Please restate the listing below in full, word for word.

*** Block opens ***

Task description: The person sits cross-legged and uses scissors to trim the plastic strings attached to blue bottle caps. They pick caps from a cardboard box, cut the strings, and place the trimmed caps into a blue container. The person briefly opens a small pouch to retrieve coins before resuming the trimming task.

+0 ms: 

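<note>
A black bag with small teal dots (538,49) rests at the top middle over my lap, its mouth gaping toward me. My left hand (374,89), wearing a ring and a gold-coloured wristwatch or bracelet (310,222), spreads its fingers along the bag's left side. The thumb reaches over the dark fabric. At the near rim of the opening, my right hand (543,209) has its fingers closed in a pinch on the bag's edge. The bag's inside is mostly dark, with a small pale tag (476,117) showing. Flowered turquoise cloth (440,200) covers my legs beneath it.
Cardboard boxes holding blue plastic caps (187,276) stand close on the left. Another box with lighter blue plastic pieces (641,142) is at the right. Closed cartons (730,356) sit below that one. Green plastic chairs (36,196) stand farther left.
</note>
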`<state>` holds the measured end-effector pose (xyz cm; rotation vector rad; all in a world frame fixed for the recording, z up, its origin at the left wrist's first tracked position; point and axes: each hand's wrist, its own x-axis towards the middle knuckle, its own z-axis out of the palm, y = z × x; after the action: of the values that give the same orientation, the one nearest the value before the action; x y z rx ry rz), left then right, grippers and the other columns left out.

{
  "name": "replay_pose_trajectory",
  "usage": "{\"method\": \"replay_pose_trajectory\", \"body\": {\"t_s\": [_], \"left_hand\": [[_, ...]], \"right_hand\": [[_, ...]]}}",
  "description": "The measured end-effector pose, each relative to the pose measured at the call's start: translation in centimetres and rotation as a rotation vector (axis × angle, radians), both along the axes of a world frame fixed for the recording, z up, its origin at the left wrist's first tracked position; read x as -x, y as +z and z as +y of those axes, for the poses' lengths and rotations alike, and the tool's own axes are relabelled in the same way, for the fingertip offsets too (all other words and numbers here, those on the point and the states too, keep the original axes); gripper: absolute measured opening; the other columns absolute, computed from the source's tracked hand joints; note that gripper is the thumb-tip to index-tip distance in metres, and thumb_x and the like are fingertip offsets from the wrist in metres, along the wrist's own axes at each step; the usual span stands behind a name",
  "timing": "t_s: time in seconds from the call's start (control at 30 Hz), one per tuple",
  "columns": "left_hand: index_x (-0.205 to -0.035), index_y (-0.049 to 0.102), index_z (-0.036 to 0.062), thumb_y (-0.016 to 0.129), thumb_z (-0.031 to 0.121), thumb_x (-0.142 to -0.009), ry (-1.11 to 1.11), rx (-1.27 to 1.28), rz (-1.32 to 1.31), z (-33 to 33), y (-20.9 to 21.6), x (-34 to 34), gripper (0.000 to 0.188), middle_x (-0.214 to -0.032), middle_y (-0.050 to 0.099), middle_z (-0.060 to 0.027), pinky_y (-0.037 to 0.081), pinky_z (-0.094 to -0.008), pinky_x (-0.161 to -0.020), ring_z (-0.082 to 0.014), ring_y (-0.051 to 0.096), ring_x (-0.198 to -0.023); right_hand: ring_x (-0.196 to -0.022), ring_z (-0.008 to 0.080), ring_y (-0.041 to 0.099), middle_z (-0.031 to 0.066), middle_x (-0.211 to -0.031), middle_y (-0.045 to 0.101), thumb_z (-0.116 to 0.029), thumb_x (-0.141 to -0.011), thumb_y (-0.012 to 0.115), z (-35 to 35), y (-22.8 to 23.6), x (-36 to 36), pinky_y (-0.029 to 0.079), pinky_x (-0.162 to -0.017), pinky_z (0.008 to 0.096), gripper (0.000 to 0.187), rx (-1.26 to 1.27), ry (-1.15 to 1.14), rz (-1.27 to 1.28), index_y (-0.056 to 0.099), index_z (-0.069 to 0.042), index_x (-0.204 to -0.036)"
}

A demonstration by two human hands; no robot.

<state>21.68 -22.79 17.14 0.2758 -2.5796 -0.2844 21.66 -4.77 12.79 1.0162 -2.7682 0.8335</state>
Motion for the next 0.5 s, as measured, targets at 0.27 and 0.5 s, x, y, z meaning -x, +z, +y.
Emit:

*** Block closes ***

» Written reply:
Task description: The person sits cross-legged and uses scissors to trim the plastic strings attached to blue bottle caps. They pick caps from a cardboard box, cut the strings, and place the trimmed caps into a blue container. The person briefly opens a small pouch to retrieve coins before resuming the trimming task.

+0 ms: 

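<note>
A black bag with small teal dots (538,49) rests at the top middle over my lap, its mouth gaping toward me. My left hand (374,89), wearing a ring and a gold-coloured wristwatch or bracelet (310,222), spreads its fingers along the bag's left side. The thumb reaches over the dark fabric. At the near rim of the opening, my right hand (543,209) has its fingers closed in a pinch on the bag's edge. The bag's inside is mostly dark, with a small pale tag (476,117) showing. Flowered turquoise cloth (440,200) covers my legs beneath it.
Cardboard boxes holding blue plastic caps (187,276) stand close on the left. Another box with lighter blue plastic pieces (641,142) is at the right. Closed cartons (730,356) sit below that one. Green plastic chairs (36,196) stand farther left.
</note>
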`<state>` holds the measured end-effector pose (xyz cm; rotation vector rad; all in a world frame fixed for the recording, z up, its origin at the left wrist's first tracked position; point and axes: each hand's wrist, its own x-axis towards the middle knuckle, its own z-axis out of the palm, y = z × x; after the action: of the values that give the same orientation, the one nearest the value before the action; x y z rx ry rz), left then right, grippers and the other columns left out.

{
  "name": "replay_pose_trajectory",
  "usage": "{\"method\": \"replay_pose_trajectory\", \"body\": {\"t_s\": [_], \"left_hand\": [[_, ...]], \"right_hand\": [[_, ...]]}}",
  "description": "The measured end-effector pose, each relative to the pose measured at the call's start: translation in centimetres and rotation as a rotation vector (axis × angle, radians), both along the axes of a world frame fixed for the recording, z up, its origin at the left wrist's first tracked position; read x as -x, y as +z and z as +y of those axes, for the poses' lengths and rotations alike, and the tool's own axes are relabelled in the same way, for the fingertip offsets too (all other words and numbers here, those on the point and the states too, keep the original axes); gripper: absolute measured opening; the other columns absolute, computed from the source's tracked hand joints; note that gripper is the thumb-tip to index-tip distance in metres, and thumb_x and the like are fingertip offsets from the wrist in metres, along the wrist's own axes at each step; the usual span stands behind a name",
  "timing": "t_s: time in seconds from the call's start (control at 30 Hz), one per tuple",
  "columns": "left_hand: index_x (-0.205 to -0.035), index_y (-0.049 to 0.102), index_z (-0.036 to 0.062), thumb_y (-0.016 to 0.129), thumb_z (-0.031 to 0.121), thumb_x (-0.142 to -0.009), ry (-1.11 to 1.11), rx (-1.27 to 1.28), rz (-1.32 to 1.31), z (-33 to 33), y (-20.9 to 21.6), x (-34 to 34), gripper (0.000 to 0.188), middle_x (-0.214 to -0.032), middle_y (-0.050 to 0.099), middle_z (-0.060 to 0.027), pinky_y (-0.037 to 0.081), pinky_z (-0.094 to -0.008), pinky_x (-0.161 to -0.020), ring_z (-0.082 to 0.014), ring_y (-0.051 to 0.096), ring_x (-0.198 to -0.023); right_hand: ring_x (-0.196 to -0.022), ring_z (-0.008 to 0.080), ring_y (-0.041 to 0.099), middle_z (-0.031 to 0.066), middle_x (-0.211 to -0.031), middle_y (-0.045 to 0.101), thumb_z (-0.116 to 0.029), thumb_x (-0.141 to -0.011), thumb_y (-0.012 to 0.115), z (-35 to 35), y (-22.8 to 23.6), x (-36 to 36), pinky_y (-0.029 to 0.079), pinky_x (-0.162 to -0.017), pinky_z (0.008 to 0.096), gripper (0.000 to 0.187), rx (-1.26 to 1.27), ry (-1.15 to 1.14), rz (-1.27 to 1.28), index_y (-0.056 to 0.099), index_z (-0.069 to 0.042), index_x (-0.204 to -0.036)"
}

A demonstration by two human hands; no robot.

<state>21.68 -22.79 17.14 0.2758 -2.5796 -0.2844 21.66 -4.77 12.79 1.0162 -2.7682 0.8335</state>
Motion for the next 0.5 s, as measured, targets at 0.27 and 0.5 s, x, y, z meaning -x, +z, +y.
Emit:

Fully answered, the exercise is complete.